Skip to content

v3.0.0: Hierarchical Break Detection

Choose a tag to compare

@SCKelemen SCKelemen released this 16 Dec 20:20
· 39 commits to main since this release

Performance Improvements

Version 3.0.0 implements hierarchical optimization for the single-pass FindAllBreaks() API introduced in v2.0.0.
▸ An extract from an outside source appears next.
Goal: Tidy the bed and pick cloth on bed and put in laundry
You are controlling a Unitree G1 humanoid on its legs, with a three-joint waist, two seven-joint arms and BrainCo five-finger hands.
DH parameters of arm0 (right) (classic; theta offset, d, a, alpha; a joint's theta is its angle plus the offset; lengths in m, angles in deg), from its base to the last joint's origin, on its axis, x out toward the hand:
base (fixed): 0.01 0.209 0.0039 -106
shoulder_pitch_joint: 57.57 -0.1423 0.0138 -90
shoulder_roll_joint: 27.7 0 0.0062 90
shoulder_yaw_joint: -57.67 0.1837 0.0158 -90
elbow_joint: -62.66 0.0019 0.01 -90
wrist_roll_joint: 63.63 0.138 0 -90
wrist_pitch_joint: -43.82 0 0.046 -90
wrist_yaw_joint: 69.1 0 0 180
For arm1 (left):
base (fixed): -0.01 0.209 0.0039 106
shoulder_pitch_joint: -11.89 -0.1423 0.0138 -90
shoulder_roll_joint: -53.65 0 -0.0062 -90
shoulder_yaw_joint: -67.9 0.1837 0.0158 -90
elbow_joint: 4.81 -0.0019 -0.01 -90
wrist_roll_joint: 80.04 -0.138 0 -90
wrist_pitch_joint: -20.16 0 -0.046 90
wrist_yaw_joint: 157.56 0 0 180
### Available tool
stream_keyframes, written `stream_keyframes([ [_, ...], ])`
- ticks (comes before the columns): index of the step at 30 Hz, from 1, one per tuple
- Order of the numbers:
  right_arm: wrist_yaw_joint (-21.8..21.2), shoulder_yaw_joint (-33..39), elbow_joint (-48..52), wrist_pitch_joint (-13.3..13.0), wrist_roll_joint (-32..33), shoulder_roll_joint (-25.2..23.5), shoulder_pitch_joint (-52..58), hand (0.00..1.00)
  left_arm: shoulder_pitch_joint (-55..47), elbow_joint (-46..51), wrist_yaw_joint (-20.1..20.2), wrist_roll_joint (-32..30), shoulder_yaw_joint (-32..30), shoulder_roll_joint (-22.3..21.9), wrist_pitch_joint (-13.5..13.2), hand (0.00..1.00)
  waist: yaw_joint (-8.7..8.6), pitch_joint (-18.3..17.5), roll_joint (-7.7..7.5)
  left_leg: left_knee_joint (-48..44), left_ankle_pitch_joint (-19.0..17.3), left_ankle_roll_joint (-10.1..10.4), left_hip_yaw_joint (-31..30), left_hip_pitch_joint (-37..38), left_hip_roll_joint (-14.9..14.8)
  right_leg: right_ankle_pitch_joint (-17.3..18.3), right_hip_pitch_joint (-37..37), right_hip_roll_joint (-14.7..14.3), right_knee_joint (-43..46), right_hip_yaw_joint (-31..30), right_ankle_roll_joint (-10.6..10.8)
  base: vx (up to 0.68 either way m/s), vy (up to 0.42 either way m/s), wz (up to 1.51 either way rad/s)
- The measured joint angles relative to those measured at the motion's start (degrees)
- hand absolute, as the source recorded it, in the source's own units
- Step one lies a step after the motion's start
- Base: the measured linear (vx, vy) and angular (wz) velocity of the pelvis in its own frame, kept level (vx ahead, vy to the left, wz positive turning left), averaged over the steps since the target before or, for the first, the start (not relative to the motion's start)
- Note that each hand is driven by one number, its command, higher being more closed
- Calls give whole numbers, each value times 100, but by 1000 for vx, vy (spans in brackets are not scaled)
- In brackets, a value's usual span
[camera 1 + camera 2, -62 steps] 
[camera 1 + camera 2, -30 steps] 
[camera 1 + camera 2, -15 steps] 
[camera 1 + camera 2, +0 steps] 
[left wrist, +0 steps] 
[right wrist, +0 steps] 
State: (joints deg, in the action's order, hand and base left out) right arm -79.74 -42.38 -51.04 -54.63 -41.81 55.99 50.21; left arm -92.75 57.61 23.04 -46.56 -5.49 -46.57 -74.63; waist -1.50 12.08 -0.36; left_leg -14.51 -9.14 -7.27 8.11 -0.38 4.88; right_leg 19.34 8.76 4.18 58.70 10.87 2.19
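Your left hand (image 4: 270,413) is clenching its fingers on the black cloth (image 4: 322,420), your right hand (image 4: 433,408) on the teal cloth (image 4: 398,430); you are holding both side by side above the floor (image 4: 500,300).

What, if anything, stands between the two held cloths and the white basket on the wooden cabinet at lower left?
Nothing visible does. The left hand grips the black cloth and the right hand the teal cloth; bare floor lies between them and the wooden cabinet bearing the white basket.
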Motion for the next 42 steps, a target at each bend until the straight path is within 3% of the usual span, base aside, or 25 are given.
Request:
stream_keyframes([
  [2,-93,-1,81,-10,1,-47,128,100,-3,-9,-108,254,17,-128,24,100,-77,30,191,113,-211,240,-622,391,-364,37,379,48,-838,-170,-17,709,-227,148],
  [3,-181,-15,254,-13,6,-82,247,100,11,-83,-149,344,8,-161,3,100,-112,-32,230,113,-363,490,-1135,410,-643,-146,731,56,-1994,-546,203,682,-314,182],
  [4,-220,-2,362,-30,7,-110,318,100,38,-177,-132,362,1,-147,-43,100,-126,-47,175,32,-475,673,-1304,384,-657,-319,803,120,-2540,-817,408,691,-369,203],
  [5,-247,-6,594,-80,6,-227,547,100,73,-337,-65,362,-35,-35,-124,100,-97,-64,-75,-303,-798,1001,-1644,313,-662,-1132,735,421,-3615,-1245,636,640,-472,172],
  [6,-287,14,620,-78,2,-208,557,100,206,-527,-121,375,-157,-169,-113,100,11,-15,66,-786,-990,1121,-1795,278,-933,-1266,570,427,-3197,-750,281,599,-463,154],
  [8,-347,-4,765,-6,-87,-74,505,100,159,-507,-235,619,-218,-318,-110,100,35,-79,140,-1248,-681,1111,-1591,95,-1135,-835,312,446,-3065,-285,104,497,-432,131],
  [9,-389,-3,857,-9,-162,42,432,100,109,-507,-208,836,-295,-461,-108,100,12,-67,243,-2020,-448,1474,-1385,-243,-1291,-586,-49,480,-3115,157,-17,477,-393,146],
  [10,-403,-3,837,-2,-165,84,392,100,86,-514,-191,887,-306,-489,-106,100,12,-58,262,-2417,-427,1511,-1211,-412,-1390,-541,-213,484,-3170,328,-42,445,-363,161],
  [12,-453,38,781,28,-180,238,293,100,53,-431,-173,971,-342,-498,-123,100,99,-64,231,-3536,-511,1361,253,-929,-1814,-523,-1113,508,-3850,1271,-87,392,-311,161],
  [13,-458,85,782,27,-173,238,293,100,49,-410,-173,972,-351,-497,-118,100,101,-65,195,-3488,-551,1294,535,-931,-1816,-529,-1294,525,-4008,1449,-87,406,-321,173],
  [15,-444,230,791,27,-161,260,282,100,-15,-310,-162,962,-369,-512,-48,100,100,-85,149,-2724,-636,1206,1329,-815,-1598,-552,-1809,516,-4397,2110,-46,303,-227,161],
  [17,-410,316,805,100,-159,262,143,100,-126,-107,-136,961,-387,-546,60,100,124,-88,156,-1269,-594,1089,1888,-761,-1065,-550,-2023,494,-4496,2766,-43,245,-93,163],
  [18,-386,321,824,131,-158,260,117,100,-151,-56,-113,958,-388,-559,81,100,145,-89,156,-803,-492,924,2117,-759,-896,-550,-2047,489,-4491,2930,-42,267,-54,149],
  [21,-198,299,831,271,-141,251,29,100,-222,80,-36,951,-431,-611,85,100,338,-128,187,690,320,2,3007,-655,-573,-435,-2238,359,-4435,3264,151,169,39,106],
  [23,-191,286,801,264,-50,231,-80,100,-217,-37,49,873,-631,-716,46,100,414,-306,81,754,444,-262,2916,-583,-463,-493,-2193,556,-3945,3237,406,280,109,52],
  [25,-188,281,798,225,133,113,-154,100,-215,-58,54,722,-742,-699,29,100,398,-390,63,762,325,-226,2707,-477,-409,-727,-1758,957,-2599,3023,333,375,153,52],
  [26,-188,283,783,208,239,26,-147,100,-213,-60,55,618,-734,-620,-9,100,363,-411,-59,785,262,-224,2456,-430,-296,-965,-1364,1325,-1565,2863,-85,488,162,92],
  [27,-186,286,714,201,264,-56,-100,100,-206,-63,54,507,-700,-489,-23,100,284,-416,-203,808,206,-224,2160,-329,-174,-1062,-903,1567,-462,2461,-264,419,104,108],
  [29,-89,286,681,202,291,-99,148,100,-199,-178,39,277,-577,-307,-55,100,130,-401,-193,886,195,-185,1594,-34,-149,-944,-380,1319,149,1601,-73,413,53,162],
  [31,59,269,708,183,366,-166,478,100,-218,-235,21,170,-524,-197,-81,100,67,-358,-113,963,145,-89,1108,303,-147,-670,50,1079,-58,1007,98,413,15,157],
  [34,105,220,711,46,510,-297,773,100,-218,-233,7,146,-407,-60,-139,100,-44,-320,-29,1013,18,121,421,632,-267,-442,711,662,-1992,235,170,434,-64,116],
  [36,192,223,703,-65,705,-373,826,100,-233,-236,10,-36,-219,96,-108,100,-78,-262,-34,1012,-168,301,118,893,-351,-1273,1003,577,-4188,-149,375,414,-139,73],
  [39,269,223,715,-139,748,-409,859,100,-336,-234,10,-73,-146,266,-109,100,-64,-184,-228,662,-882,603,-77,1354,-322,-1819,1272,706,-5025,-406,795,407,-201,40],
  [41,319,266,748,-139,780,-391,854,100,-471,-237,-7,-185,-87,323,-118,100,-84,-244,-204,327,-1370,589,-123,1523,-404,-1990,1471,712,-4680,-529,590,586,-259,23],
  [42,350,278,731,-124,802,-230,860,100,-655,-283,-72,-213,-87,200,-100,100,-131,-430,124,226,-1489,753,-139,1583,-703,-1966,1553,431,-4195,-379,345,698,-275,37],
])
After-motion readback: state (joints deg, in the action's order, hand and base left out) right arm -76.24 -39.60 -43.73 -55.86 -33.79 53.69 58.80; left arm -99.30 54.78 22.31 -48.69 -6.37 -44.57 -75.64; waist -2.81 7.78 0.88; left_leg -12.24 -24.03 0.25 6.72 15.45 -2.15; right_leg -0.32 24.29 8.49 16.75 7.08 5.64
Hierarchical Break Detection

Leverages the natural subset relationships between break types:

  • Words ⊆ Graphemes: Word breaks only checked at grapheme cluster boundaries
  • Sentences ⊆ Words: Sentence breaks only checked at word boundaries

This eliminates redundant checks and significantly improves performance.

Benchmark Results

Performance on Apple M4 Pro comparing v3.0.0 single-pass vs three separate function calls:

Text Length v2.0.0 Three Passes v3.0.0 Single Pass Speedup
Short (33 chars) 3,457 ns/op 2,197 ns/op 1.57x
Medium (86 chars) 16,191 ns/op 9,636 ns/op 1.68x
Long (467 chars) 423,491 ns/op 188,982 ns/op 2.24x

Key benefits:

  • Speedup increases with text length (hierarchical pruning more effective on longer text)
  • Single UTF-8 decode and classification pass
  • Pre-classified data reused across all three break types
  • No additional memory allocations compared to v2.0.0

Conformance

Maintains 100% conformance on all official Unicode 17.0.0 test suites:

  • Grapheme: 766/766 tests passing
  • Word: 1,944/1,944 tests passing
  • Sentence: 512/512 tests passing

Breaking Changes

None - all existing APIs remain backward compatible.